Using data from a previous study on aging, Steptoe and his coauthor Isla Rippon analyzed more than 6,000 adults who were at least 52 years old.

In 2004 or 2005, researchers asked the participants how old they felt.

More than two-thirds felt at least three years younger than their real age, while a quarter felt their real age and less than five percent felt more than a year older, according to the research letter.
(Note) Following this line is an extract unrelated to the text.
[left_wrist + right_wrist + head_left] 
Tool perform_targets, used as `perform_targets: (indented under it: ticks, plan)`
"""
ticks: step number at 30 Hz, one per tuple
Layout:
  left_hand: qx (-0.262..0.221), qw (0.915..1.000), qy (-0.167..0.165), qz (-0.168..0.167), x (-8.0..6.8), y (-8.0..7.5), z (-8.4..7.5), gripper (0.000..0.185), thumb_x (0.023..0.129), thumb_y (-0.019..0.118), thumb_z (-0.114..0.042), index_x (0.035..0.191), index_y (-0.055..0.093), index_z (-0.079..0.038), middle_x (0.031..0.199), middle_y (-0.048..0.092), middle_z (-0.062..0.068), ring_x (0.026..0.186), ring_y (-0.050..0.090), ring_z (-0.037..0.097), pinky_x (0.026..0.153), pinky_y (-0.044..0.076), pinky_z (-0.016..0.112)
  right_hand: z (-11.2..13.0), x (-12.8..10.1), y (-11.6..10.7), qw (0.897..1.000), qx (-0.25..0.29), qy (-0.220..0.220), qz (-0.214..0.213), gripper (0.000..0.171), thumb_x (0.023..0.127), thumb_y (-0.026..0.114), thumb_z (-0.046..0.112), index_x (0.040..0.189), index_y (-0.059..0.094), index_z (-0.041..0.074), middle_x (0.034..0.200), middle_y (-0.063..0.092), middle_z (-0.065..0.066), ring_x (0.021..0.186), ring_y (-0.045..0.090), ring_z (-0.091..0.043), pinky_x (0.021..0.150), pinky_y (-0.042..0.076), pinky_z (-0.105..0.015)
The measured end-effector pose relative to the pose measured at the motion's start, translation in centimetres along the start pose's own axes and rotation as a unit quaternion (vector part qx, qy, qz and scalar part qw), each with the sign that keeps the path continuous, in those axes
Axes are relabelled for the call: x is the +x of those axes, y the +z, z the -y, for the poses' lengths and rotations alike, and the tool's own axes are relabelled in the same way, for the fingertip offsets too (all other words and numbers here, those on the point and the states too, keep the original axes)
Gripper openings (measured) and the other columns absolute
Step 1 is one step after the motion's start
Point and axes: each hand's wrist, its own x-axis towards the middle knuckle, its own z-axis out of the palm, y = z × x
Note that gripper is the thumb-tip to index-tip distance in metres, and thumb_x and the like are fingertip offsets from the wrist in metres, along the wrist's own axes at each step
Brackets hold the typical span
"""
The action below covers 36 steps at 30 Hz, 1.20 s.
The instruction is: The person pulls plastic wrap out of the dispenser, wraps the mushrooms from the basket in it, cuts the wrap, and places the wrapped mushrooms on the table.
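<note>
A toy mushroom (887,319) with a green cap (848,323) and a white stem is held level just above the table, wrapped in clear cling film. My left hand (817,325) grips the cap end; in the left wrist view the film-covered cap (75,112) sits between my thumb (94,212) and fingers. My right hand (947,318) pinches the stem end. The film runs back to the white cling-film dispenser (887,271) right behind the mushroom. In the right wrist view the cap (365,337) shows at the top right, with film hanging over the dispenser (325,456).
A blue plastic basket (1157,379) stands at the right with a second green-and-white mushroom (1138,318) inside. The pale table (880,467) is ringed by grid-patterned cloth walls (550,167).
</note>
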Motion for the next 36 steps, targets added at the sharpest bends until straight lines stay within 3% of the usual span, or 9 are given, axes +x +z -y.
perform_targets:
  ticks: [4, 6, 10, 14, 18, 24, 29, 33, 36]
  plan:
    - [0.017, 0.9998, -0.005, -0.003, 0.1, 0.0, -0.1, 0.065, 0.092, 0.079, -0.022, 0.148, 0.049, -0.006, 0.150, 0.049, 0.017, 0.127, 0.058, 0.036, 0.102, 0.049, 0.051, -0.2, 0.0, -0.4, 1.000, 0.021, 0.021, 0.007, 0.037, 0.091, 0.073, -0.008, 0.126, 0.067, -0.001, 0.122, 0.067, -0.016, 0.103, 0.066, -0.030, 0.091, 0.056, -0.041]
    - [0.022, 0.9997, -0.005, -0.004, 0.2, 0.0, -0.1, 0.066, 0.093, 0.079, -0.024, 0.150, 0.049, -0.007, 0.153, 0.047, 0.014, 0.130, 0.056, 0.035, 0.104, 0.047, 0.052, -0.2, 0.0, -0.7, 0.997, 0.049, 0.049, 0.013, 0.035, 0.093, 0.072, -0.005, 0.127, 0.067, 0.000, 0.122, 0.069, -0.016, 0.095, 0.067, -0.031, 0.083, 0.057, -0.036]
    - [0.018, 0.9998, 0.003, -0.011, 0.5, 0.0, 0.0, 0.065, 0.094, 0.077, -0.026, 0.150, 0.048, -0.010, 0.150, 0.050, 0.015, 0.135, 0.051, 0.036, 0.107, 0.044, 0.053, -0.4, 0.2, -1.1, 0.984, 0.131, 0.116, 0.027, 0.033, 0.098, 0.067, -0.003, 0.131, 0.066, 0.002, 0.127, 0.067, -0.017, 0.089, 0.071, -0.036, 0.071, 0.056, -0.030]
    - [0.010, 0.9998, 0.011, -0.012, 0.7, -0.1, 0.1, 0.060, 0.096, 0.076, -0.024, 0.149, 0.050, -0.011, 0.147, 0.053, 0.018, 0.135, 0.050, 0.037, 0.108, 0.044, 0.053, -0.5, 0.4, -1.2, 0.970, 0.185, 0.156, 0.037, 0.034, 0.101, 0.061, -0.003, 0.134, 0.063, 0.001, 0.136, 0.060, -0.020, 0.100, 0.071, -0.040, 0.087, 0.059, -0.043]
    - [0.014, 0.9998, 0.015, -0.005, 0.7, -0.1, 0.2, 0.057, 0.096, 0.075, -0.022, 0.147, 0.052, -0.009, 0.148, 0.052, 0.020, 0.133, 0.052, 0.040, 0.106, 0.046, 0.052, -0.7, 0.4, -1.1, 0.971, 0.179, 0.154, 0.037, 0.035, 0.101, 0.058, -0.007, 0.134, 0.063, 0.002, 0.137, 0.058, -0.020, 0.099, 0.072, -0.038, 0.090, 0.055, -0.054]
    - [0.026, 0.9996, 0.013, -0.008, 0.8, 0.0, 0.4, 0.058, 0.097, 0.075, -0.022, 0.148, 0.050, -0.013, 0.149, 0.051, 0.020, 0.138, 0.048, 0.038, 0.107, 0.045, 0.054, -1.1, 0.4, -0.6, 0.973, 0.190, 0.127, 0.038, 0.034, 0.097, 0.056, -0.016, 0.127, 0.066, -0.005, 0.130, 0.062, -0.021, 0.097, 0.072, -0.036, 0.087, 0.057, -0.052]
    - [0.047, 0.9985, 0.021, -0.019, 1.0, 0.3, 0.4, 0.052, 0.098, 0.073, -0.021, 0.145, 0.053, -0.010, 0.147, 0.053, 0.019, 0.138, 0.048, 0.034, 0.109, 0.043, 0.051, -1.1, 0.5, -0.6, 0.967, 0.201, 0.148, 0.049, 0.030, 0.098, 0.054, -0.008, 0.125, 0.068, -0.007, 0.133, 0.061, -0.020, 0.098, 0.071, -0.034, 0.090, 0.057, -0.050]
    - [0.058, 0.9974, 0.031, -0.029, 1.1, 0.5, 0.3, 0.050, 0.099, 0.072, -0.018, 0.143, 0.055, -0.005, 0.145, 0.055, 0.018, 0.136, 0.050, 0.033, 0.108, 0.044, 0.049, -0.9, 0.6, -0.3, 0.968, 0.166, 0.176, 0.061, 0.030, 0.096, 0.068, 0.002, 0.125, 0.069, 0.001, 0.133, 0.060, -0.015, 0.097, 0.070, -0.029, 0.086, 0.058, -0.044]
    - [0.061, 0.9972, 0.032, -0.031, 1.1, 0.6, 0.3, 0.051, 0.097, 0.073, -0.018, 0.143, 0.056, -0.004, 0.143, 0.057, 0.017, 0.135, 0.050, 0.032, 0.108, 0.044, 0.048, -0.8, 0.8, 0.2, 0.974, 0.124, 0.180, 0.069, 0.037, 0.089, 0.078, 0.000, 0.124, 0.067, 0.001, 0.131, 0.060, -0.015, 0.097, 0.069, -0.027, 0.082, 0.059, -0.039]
Following the group through March 2013, the authors found that about 14 percent of those who felt younger had died, compared to about 19 percent of those who felt their age and about a quarter of those who felt older.

“The first thing we thought of is that people who feel older than their chronological age are sicker, and that is why they are at greater risk of dying,” Steptoe said.

To account for that, the authors measured pre-existing health conditions including cancer, heart disease, diabetes, stroke, arthritis and other illnesses, which explained some of the link.

“But when we had taken these illnesses into account in our statistical models, the relationship with perceived age remained quite strong,” Steptoe said. “We also measured mobility problems, lifestyle factors such as smoking, depression, and cognitive function. But none of these explained the relationship we saw."

Self-perceived age was associated with death from heart disease, but not from cancer, the authors found.

In the second half of life, most people feel younger than they are, averaging about nine years younger, Steptoe said.

“But there is a great deal of variation in these feelings,” he said.

“The study is important because it provides further evidence that perceptions of aging can have real consequences for the health of older individuals,” said Becca R. Levy, associate professor of epidemiology and psychology at the Yale School of Public Health in New Haven, Connecticut.

“The findings show the need for society, which often influences these perceptions, to concentrate its efforts on enabling older individuals to view the process of growing old in a more positive light,” Levy, who was not part of the new study, he said.

People who feel older are less likely to go out and about, are lonelier, are less mobile and are less physically active, Steptoe noted.

People shouldn’t worry about how old they feel, he said.

“But it’s certainly something that we as medical researchers should try and understand,” Steptoe said. “Perhaps the beliefs and feelings that people have tell us something that our other measures of health and wellbeing do not capture.”